Rubio’s big night : He didn’t win the caucuses. But the Florida lawmaker’s surprisingly strong finish exceeded expectations — he was a distant third in many recent polls — and helped him take a giant leap forward in his quest to become the undisputed choice of the Republican establishment.
“Big night for Rubio,” said Scott Reed, a veteran Republican strategist who ran Bob Dole’s presidential campaign in 1996. “He survived $30 million of negative ads and late-deciders broke his way.”
Now, Rubio heads to New Hampshire, where the pressure on him to finish in at least second place will grow exponentially. He’ll face stiffer competition: Chris Christie, John Kasich, and Jeb Bush have each focused on Granite State voters, and polls show them all running about neck-and-neck with the senator there. If any of the trio finishes above Rubio in New Hampshire, they could claim to be the strongest candidate to take on either Trump or Cruz the rest of the way.
“Rubio needs a No. 2 finish in New Hampshire.” Reed said.
Damage to the brand: “There is now blood in the water for Donald Trump. He under performed because of his attempt to sell Iowa voters wholesale with large media events with big crowds without really getting to know them on more of a personal level.
“Ted Cruz proved he could successfully beat back Trump attacks because he had a great ground game and identified well with evangelical voters. The fact that Trump skipped the Iowa debate gave Marco Rubio an outstanding chance to break through to voters with a positive message and bring more voters to his camp. Trump must now hope that he can still maintain his lead in New Hampshire and hope that his brand of being a winner doesn’t whither away.”
— Ron Bonjean, GOP consultant and veteran Capitol Hill communicator
Short on principles: “Two weeks ago, the conventional wisdom was that Trump voters could not be dissuaded from supporting him.
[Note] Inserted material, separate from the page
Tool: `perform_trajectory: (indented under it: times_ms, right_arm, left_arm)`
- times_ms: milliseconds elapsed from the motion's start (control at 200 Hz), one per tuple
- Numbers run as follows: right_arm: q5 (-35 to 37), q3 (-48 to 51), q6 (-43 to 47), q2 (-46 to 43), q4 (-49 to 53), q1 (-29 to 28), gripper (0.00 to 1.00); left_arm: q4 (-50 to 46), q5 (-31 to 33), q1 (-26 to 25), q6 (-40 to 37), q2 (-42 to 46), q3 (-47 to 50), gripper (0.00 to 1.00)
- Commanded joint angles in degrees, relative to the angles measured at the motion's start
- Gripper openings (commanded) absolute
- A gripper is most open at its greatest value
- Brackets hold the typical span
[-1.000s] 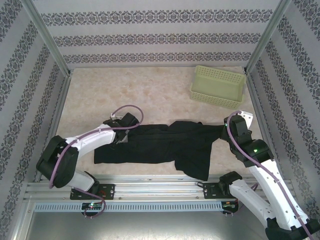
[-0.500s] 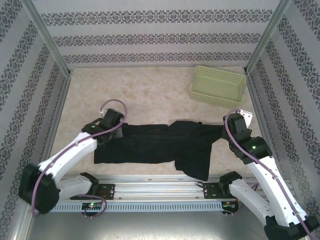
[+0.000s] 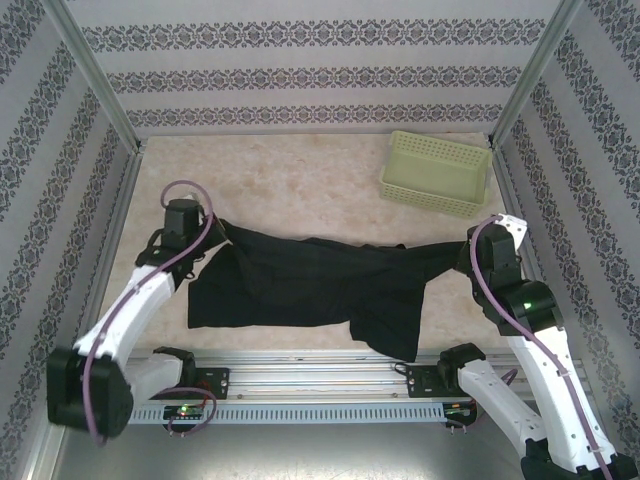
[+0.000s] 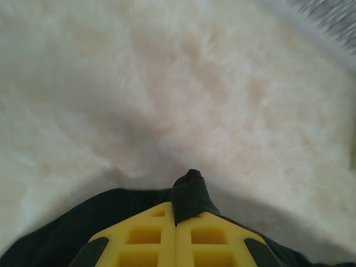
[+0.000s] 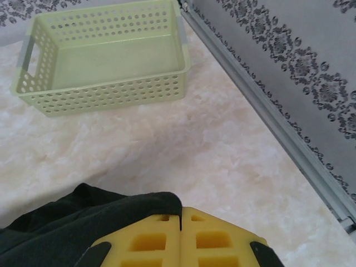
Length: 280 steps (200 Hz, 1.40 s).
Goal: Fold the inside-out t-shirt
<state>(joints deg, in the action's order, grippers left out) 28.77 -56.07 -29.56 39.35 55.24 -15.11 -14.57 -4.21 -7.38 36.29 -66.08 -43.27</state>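
Note:
The black t-shirt (image 3: 320,285) lies stretched across the near half of the table, pulled taut between both arms. My left gripper (image 3: 205,232) is shut on the shirt's left end; in the left wrist view a tuft of black cloth (image 4: 191,194) pokes out between the closed yellow fingers (image 4: 150,239). My right gripper (image 3: 470,258) is shut on the shirt's right end, and black fabric (image 5: 83,222) folds over its left yellow finger (image 5: 150,239). A lower flap (image 3: 390,325) hangs toward the front rail. No white tag shows.
A pale green perforated basket (image 3: 436,173) (image 5: 105,55) stands empty at the back right, close to the right wall frame (image 5: 267,111). Patterned walls enclose the marble table (image 3: 290,190). A metal rail (image 3: 320,365) runs along the near edge.
My left gripper has swung left and back, dragging the shirt's left end with it. The right gripper moved slightly right. The shirt has been stretched wider between them.

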Motion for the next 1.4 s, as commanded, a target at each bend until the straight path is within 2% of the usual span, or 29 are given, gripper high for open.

But after just 10 days of shining a bright light on Trump’s inconsistencies as well as his recent support for liberal proposals on higher taxes and government-run health care, we’ve seen that many voters don’t like what they see.
I’m proud of the Republican voters of Iowa for rejecting a candidate who falls short on so many of the principles that Republicans hold dear.”
— Katie Packer, deputy campaign manager for Mitt Romney in 2012, whose Our Principles PAC ran ads against Trump in Iowa
A long fight ahead: “It would be a mistake to draw too many conclusions from Iowa given who they chose in 2008 and 2012 and so the race really isn’t changed from where it was 48 hours ago. This is essentially a three-person race between Trump, Cruz and someone who can actually win in November and I expect it will take at least a few more weeks to sort that third lane out. If anything, Iowa reinforced that both parties have a long nomination fight ahead.”
— Brian Walsh, Republican strategist and former spokesman for the National Republican Senatorial Committee
Huckabee in 2008, Santorum in 2012 and now Cruz in 2016. Is congrats the appropriate response here?